Age: 55
male
Robert Thomas Letterman (born October 31, 1970) is an American film director and screenwriter. He made his directorial debut as co-director of the animated comedy film Shark Tale(2004), for which he received a nomination for the Annie Award for Writing in a Feature Production. He co-directed the animated science fiction comedy Monsters vs. Aliens (2009). Letterman has since transitioned into live-action filmmaking, directing the fantasy comedy film Gulliver's Travels (2010), the horror comedy film Goosebumps (2015), and the fantasy mystery film Pokémon Detective Pikachu (2019). Letterman was born in Hawaii and attended Mid-Pacific Institute and USC. Before joining DreamWorks Animation, Letterman directed the short film Los Gringos, which was accepted at 2000's Sundance Film Festival. In 2002, Vicky Jenson and Eric "Bibo" Bergeron invited him as a screenwriter (then as co-director) in the making of Shark Tale.
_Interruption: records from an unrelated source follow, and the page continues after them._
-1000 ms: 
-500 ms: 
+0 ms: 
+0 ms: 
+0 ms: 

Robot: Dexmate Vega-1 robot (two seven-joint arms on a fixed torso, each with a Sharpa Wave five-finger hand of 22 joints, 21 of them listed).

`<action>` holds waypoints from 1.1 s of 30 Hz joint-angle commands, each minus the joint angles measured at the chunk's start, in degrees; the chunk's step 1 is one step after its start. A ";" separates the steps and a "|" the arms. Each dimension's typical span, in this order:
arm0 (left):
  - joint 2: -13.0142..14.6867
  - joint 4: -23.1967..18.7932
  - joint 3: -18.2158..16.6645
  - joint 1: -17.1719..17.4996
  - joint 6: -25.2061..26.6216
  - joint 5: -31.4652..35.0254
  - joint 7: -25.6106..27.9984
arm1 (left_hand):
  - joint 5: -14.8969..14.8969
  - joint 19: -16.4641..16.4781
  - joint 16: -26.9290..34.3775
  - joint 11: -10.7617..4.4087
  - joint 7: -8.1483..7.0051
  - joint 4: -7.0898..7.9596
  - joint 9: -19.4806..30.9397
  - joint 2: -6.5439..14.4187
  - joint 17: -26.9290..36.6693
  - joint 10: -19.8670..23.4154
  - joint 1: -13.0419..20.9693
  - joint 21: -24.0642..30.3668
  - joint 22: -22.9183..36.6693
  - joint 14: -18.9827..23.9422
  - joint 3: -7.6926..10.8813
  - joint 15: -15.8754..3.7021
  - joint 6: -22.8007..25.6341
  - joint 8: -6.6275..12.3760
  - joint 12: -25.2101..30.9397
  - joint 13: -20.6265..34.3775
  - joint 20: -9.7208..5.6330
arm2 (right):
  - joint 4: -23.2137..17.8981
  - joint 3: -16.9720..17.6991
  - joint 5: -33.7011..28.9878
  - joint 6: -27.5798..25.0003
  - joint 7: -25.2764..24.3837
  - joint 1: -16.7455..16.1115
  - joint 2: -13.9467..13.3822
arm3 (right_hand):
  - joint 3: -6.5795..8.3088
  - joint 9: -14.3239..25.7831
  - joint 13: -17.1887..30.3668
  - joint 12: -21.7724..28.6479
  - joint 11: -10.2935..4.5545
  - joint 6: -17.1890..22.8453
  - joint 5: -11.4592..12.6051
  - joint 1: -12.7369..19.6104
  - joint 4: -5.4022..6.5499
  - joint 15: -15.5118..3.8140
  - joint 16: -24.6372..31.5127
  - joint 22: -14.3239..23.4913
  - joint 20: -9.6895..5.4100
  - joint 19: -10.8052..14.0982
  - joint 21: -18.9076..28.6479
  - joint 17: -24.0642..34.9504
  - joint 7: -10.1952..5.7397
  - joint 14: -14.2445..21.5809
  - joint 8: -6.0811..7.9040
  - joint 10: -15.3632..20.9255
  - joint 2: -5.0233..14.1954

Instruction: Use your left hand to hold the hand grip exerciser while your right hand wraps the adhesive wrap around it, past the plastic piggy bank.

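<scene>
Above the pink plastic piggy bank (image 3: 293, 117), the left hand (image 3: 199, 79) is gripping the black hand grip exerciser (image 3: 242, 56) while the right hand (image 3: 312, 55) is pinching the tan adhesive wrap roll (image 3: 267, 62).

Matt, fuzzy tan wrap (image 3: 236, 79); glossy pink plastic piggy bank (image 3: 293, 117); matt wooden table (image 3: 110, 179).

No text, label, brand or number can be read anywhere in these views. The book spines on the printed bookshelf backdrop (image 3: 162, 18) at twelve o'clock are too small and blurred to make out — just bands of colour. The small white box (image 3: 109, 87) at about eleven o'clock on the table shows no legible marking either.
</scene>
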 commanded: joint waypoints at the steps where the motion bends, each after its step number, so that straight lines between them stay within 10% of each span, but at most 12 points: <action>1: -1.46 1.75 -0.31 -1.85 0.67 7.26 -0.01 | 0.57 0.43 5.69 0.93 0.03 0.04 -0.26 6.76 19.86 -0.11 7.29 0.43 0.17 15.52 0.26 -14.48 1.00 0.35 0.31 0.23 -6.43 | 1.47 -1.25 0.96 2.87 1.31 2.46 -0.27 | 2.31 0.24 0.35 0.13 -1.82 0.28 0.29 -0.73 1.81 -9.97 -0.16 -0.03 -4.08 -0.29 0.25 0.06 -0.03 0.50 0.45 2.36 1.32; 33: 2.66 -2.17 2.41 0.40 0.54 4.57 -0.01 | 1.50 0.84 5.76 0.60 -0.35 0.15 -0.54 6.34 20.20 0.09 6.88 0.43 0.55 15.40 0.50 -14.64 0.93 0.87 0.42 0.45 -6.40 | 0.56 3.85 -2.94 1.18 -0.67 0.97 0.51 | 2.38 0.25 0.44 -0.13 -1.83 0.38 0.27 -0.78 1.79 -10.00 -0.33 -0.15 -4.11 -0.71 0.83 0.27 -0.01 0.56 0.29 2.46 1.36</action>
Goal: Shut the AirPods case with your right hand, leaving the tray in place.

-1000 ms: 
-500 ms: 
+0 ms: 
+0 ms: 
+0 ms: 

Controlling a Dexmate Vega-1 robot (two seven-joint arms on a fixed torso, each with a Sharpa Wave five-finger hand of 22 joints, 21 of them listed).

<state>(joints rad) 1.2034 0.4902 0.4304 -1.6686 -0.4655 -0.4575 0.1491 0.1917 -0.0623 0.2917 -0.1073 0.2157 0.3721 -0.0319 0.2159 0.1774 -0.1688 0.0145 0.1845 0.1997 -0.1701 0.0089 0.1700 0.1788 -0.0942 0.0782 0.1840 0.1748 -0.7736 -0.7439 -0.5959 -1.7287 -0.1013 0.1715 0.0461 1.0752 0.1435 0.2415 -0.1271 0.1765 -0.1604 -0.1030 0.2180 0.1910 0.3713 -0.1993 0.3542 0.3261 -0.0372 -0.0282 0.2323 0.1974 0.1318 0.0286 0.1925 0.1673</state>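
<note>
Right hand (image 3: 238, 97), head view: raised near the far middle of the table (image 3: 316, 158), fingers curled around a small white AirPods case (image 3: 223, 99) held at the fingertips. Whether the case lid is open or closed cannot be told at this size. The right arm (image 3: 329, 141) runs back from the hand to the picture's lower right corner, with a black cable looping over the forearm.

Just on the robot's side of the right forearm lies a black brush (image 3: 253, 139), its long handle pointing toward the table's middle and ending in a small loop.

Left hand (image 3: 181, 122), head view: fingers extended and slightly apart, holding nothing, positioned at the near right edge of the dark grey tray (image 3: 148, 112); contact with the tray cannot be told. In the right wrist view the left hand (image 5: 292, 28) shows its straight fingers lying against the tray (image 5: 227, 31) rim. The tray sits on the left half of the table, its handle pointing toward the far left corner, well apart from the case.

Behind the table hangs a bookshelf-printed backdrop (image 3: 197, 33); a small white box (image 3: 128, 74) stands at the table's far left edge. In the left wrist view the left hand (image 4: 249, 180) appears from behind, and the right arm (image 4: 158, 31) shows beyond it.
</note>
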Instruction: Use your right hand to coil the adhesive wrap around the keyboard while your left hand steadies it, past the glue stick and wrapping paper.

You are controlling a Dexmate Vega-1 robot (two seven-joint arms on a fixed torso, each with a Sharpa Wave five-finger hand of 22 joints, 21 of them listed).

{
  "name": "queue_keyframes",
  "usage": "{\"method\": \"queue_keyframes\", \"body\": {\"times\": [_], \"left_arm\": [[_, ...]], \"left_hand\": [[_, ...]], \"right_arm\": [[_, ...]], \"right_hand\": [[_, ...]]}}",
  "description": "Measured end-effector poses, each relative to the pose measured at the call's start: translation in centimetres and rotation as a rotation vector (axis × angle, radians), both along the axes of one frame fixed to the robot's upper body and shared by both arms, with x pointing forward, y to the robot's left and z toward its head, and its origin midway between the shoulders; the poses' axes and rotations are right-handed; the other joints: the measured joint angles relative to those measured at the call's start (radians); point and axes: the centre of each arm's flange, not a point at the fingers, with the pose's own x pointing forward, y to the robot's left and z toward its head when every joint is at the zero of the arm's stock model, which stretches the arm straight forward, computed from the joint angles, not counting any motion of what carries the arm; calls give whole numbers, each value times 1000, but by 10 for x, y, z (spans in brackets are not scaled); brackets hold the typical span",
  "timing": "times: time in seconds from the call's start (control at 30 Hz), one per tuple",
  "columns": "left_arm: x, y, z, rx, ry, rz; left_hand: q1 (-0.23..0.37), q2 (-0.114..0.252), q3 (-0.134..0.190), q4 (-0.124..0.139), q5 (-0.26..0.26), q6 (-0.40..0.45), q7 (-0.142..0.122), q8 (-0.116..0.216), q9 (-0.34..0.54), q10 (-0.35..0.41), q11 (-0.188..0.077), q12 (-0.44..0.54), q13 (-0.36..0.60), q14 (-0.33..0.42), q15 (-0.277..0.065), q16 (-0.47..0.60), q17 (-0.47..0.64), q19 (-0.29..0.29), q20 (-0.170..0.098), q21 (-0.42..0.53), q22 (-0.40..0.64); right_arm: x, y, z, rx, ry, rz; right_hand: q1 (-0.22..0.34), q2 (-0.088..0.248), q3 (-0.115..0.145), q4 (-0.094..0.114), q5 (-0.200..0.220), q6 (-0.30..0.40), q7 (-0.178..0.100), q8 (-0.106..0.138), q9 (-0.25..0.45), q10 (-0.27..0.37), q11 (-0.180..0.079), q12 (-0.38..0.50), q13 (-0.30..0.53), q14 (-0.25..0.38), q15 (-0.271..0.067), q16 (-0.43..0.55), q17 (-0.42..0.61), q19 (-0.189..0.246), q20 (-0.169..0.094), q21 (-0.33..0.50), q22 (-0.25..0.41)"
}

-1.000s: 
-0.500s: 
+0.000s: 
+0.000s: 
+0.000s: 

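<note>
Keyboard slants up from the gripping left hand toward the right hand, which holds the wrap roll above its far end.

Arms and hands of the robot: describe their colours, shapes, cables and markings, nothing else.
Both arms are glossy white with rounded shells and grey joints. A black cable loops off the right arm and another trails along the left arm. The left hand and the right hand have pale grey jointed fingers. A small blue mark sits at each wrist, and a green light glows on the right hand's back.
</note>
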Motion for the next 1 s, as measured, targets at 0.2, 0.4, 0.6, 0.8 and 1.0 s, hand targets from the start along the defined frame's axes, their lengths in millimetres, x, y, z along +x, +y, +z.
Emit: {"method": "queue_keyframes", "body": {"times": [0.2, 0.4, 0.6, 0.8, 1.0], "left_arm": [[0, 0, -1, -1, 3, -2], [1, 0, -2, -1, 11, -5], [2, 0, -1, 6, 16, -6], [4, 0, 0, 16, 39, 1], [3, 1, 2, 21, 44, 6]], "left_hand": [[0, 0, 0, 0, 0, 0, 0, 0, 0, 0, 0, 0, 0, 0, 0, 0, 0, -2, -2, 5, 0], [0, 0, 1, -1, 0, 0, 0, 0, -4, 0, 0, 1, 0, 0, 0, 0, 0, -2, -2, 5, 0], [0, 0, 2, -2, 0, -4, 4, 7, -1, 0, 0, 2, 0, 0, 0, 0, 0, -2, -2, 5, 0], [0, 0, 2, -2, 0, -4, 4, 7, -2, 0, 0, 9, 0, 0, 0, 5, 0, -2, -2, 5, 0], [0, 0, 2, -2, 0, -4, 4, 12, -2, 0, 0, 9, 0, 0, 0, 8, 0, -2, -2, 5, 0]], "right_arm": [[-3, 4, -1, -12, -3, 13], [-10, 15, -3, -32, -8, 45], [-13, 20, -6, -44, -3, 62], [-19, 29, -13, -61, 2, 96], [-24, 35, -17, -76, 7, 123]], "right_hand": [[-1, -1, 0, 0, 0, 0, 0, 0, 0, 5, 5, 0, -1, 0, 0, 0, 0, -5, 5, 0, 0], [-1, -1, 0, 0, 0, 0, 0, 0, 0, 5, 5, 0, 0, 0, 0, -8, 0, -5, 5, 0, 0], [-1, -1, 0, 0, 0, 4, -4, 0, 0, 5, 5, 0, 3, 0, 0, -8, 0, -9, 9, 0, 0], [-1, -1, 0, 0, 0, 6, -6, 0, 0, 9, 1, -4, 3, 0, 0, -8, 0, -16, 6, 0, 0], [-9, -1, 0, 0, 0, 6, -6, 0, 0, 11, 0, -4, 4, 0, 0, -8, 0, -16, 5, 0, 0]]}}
In 2010, Letterman directed the live-action film Gulliver's Travels, starring Jack Black in the lead role. He also directed the live-action/CGI film Pokémon Detective Pikachu, based on the Pokémon videogame franchise. The film was released on May 10, 2019. It grossed $433 million at the box office. It attained the highest percentage of positive reviews on Rotten Tomatoes for a film adaptation of a video game at the time. In 2020, Netflix announced Letterman as director for an upcoming live-action animated film adaptation of Ubisoft's Beyond Good & Evil video game. Since then, no further updates have been given for the film since the announcement. Letterman is in a relationship with Beth Pontrelli and has two children, Jack and Eva. Description above from the Wikipedia article Rob Letterman, licensed under CC-BY-SA, full list of contributors on Wikipedia.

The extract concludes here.